ACTION ITEM => What you submit must be an exact copy of the listing below, with no images in it.

AVAILABLE DATA =>
= Beginning of Section =
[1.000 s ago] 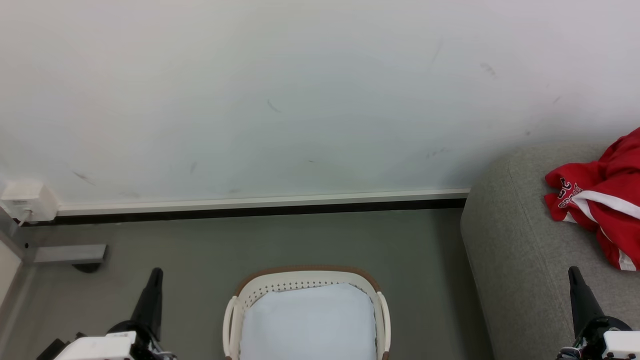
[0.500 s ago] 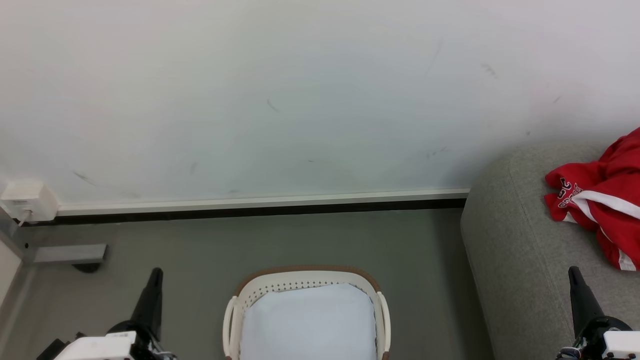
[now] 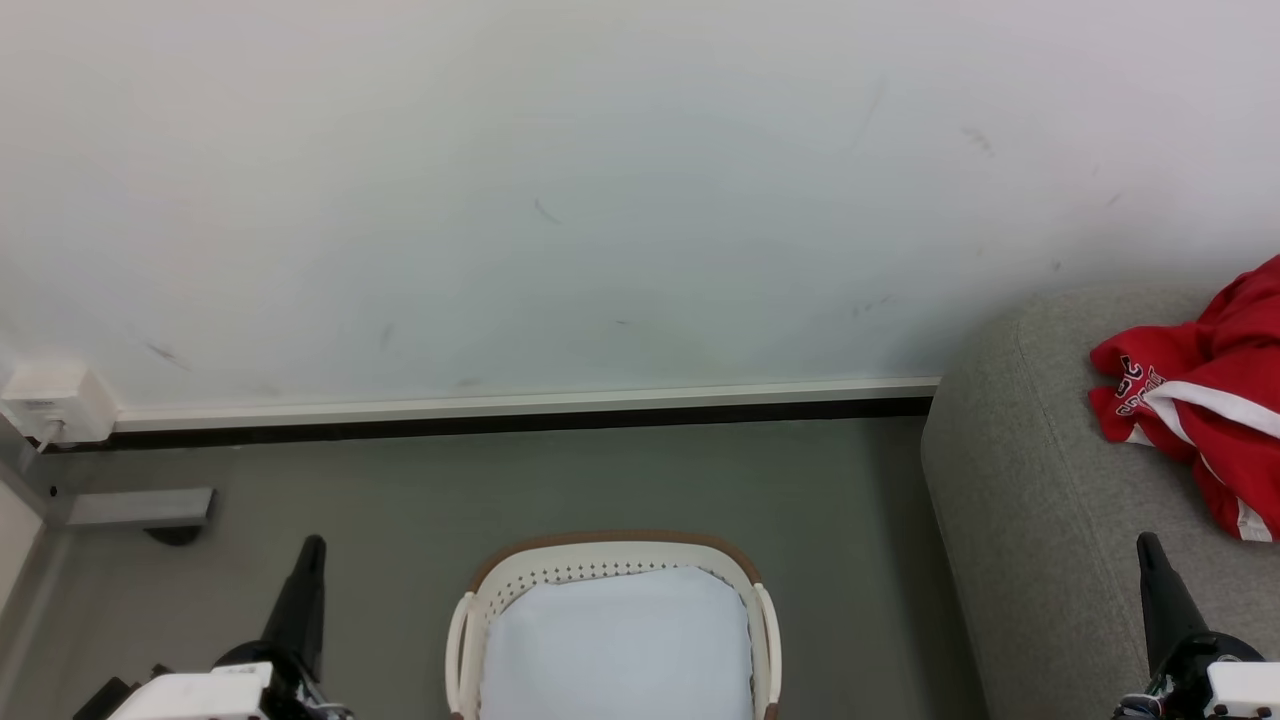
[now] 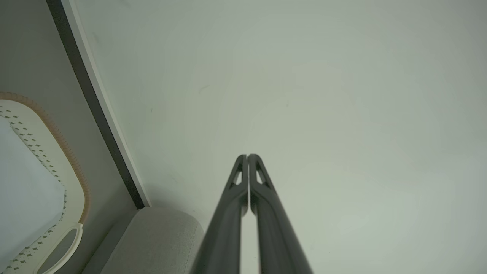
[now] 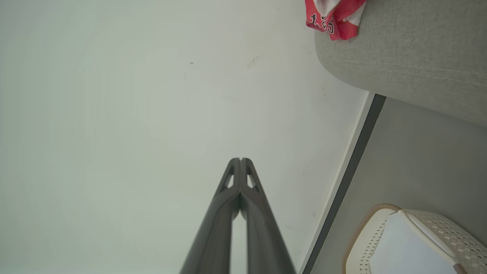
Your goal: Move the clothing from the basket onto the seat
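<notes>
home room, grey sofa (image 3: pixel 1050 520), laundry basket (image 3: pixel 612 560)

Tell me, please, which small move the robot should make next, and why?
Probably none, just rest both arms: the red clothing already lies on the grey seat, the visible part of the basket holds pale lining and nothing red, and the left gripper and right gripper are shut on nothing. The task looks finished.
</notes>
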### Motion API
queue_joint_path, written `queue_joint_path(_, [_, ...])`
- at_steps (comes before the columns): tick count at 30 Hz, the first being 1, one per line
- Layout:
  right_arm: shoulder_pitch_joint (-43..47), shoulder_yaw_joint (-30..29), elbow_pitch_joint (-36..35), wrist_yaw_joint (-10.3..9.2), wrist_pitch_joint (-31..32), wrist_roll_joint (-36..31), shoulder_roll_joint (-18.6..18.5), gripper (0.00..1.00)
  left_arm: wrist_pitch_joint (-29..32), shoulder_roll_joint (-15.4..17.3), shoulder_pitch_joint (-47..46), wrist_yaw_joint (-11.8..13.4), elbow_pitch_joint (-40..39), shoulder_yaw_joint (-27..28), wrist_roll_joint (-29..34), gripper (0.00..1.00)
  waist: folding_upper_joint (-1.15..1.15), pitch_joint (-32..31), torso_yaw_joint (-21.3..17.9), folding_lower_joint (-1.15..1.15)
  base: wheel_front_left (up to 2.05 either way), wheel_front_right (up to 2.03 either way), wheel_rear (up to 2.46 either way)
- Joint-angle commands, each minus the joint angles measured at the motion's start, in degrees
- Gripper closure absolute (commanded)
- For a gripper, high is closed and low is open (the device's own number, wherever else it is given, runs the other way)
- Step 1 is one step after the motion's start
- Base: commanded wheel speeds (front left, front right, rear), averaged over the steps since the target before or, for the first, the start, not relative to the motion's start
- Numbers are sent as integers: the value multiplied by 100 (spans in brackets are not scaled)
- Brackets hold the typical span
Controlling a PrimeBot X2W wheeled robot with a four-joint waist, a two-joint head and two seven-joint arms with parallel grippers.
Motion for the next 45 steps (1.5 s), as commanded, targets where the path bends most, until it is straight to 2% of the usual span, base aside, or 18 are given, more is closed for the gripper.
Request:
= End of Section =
SOLVED PROBLEM =>
[1.000 s ago] 
[0.500 s ago] 
[now] 
[now] 
[now] 
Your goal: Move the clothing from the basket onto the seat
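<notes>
home room, grey sofa (image 3: pixel 1050 520), laundry basket (image 3: pixel 612 560)

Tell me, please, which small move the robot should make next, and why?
Probably none, just rest both arms: the red clothing already lies on the grey seat, the visible part of the basket holds pale lining and nothing red, and the left gripper and right gripper are shut on nothing. The task looks finished.
</notes>
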### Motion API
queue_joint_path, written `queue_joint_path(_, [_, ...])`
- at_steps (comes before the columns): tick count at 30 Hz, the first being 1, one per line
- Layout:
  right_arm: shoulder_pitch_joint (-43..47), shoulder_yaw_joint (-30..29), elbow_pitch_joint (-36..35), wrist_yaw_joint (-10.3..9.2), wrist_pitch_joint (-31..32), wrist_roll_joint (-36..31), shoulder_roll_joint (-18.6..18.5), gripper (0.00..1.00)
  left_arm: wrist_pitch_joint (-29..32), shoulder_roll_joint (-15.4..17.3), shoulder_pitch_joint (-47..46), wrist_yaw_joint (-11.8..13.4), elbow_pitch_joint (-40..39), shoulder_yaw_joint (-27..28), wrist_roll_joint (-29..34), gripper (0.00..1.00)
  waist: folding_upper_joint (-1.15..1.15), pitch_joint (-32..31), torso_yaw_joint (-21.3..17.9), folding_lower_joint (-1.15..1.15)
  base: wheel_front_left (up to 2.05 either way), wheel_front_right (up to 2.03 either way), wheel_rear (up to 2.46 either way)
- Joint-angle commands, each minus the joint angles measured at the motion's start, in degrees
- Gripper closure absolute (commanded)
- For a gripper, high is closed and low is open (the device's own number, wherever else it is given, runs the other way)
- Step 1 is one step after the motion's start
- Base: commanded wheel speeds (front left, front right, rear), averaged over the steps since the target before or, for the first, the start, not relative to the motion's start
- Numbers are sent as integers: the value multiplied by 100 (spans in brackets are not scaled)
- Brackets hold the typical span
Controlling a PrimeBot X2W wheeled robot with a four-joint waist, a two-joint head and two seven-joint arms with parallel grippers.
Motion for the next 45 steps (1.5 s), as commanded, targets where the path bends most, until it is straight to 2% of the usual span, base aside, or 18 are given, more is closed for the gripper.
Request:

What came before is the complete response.